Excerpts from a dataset
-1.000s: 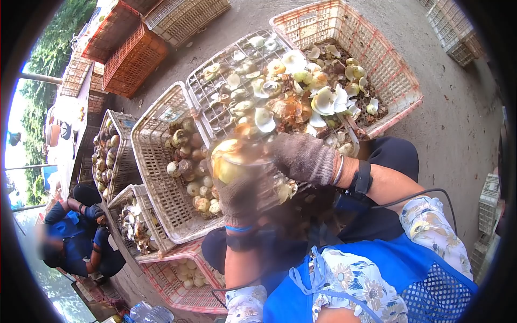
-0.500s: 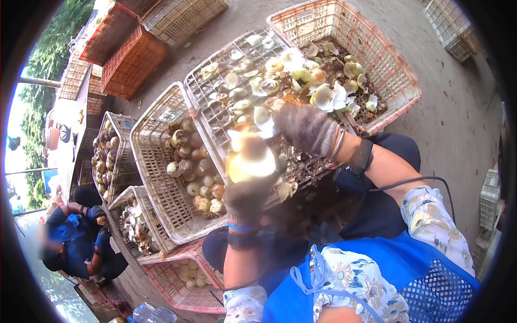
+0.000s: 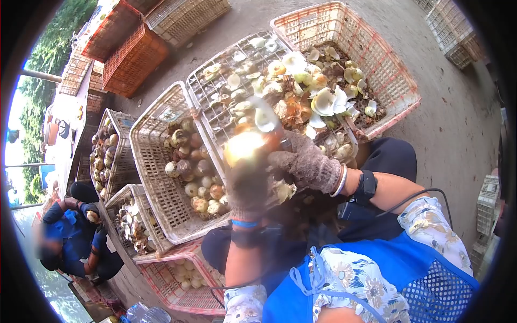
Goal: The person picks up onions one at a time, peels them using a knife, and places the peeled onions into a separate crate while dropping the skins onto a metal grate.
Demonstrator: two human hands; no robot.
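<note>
My left hand (image 3: pixel 247 188), in a dirty glove and blurred, is closed round a bright, overexposed onion (image 3: pixel 242 148). Against the onion's right side is my right hand (image 3: pixel 312 164), also gloved, its fingers bent around something dark and too small to make out. Both hands are over the near edge of a white grid rack (image 3: pixel 207 89). Peeled skins and onion pieces (image 3: pixel 326 101) are heaped on the rack just beyond my right hand.
To the left, a white crate (image 3: pixel 153 161) holds unpeeled onions, and a pink crate (image 3: pixel 167 285) below holds pale ones. A large crate (image 3: pixel 398 81) with skins is at the upper right. Orange crates (image 3: pixel 132 59) stand upper left. A co-worker (image 3: pixel 75 231) sits at the lower left.
My right hand has moved down and left from the skin heap to the onion. My left hand still holds the onion. The co-worker's hands have shifted slightly.
</note>
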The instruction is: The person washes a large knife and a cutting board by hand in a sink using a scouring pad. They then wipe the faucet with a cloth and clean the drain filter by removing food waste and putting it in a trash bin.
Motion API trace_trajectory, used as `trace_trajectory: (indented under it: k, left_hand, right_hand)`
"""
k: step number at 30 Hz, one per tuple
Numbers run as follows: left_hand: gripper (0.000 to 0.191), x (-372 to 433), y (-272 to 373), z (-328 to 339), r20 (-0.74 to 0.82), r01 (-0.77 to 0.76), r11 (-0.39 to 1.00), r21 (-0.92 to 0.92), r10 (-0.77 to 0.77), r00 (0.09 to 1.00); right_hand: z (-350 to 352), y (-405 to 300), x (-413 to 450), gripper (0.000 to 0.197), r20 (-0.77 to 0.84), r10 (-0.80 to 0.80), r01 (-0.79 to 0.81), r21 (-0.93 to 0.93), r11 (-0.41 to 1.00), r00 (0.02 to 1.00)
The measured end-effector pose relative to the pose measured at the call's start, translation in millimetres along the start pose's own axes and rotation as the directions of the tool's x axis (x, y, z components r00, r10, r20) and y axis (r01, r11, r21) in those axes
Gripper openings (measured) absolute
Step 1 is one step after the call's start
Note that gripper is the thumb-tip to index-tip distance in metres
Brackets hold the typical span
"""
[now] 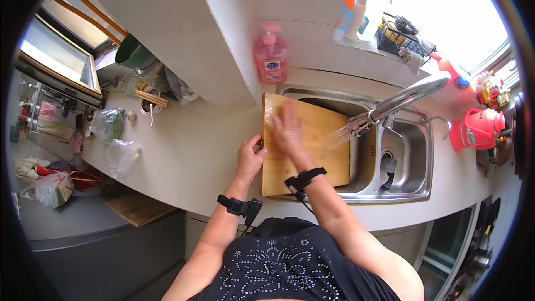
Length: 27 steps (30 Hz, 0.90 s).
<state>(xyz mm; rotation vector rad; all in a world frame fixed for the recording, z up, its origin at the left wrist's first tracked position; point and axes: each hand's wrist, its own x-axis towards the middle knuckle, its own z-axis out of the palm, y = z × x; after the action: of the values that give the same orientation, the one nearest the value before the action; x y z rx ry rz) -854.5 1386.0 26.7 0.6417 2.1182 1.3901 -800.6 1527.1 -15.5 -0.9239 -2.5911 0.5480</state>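
A wooden cutting board lies tilted over the left basin of a stainless steel double sink. My left hand grips the board's left edge at a small metal fitting, thumb towards the top face. Flat on the wet upper face rests my right hand, slightly blurred, thumb apart from the fingers and holding nothing. Water sprays from the chrome faucet onto the board's right part. Most of the left basin is hidden beneath the board.
A pink soap pump bottle stands behind the board by the wall corner. Cleaning bottles and a wire basket line the sill. A red thermos-like jug is right of the sink; plastic bags lie on the left counter.
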Motion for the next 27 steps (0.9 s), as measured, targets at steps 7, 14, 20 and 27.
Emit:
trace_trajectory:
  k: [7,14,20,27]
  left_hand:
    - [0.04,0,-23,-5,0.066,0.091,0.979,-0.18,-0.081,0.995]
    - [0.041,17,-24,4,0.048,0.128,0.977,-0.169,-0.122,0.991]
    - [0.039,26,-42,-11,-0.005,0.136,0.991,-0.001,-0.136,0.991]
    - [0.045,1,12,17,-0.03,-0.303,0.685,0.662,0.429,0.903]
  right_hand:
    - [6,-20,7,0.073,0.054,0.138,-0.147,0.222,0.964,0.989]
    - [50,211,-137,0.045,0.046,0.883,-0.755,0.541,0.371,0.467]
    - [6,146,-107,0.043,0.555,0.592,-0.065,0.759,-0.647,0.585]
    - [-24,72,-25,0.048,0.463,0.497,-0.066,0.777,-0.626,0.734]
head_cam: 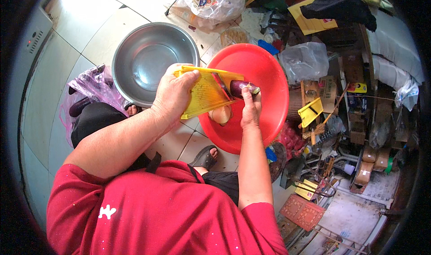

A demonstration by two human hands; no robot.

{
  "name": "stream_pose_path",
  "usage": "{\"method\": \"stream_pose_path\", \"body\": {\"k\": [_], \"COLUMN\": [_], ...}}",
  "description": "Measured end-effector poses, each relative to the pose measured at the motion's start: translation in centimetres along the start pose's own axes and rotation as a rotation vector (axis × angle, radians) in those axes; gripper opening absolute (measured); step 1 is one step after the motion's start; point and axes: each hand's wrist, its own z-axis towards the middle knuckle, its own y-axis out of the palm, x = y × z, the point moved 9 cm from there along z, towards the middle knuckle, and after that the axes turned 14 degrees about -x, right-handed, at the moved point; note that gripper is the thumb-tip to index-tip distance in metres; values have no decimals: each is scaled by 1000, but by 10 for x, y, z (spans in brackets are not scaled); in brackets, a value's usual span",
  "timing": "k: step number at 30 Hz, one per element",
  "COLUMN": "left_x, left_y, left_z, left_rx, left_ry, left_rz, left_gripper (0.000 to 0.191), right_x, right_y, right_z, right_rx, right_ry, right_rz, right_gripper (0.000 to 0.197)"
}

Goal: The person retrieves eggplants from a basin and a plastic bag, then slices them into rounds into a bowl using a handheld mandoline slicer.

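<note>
My left hand (176,90) grips the near-left end of a yellow plastic mandoline slicer (205,90), thumb on its top face. The slicer slopes over a red plastic basin (276,86), and a dark blade slot crosses it. In my right hand (251,112) is a purple eggplant (238,87), its greenish stem end under my thumb. The eggplant lies at the slicer's far end, beside the blade; whether it touches the blade I cannot tell. Pale, rounded pieces (220,116), apparently cut, are in the basin, partly hidden by the slicer.
A grey metal basin (126,83) stands on the tiled floor, left of the red one. Beside my left knee, a purple plastic bag (91,83) holds dark eggplants (80,107). A second yellow slicer (310,112) lies among clutter at right. A stuffed clear bag (212,2) sits beyond.
</note>
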Motion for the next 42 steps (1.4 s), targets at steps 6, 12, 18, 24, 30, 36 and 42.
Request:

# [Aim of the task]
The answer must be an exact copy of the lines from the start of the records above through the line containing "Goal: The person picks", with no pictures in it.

# [The completed task]
-1.000s: 
-0.500s: 
+0.000s: 
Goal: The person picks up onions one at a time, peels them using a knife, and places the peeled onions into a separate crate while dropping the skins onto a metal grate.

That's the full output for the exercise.